• **Task objective**
What you return must be an exact copy of the lines in the listing below between the line holding "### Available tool" and the line holding "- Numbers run", inclusive, and nothing more.

* * *

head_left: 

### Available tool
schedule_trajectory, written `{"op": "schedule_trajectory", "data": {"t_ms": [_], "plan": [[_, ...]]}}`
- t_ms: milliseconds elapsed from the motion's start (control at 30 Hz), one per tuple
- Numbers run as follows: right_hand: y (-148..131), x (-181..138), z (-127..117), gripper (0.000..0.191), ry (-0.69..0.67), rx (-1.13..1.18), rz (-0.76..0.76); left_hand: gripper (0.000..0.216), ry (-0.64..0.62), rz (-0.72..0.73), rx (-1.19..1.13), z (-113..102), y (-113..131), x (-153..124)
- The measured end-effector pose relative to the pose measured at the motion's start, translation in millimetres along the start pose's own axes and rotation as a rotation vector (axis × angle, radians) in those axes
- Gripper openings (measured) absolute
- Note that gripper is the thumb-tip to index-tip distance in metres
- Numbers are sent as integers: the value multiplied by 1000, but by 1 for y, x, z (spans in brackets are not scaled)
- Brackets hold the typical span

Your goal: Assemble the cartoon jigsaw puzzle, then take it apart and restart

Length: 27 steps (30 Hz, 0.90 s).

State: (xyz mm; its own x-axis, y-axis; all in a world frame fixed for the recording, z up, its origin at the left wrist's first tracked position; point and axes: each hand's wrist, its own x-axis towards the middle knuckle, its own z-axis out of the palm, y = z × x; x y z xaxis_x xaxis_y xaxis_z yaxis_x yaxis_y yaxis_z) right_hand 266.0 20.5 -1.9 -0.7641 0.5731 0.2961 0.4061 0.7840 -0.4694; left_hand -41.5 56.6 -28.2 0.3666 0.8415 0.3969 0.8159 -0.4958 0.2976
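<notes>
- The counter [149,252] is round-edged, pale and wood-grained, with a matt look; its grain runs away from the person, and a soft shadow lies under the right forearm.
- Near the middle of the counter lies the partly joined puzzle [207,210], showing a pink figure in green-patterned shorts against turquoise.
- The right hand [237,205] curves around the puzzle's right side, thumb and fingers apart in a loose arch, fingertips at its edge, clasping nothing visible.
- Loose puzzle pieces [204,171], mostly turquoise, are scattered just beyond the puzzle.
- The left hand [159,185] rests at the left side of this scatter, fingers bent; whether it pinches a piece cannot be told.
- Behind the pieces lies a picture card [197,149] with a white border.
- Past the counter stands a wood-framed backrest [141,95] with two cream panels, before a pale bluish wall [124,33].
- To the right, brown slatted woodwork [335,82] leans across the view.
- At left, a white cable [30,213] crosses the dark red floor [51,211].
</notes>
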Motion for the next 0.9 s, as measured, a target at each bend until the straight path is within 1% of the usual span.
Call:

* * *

• **Solution to the exercise**
### Available tool
schedule_trajectory, written `{"op": "schedule_trajectory", "data": {"t_ms": [_], "plan": [[_, ...]]}}`
- t_ms: milliseconds elapsed from the motion's start (control at 30 Hz), one per tuple
- Numbers run as follows: right_hand: y (-148..131), x (-181..138), z (-127..117), gripper (0.000..0.191), ry (-0.69..0.67), rx (-1.13..1.18), rz (-0.76..0.76); left_hand: gripper (0.000..0.216), ry (-0.64..0.62), rz (-0.72..0.73), rx (-1.19..1.13), z (-113..102), y (-113..131), x (-153..124)

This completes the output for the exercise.